Dataset excerpt below:

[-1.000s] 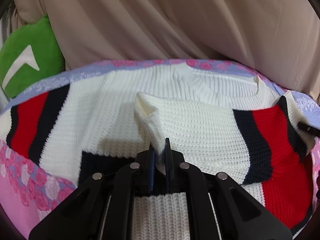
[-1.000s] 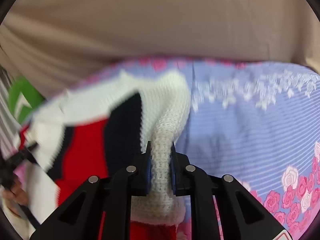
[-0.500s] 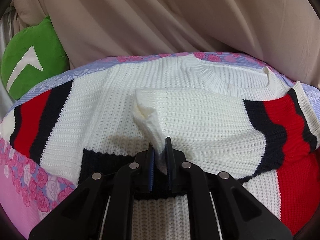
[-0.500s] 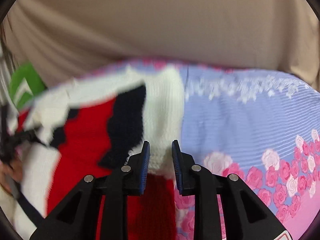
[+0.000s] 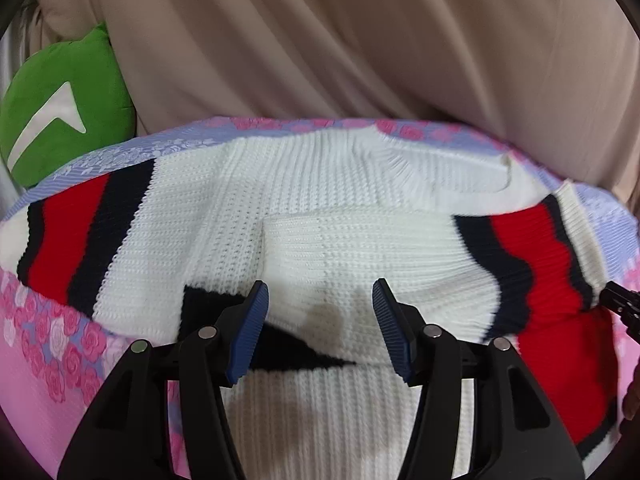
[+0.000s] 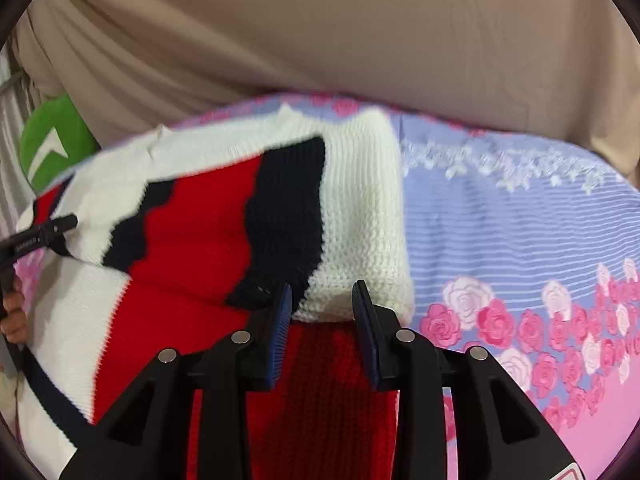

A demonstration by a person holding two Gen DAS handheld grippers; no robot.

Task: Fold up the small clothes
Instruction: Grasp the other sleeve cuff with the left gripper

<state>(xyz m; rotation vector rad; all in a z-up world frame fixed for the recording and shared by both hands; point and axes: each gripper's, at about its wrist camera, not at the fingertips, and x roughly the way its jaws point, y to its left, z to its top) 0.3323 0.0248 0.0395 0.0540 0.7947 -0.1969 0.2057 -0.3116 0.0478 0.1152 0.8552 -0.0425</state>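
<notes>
Letting go is the big change here: your left gripper has just been opening its jaws, and the white end of the sleeve it pinched a moment ago now lies flat on the white knitted sweater with red and dark blue stripes, with nothing pressed between the blue pads. Your right gripper has just been opening too, so the thick white cuff it squeezed before now sits loose just in front of its tips, not pinched. That likely means this sleeve fold is laid down and both hands are free for the next fold. The sweater rests on the flowery pink and purple bedsheet, with the tan draped cloth behind it and a green plush cushion off to the left. In the left view its neck hole points away from you, towards the tan cloth, and its body runs back towards you, while the striped sleeves lie across from side to side.
</notes>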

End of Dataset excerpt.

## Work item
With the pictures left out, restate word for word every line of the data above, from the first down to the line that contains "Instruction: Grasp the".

## Answer for the task
[-1.000s] 
[-1.000s] 
[-0.500s] 
[-0.500s] 
[+0.000s] 
[+0.000s] 

A demonstration by a person holding two Gen DAS handheld grippers; no robot.

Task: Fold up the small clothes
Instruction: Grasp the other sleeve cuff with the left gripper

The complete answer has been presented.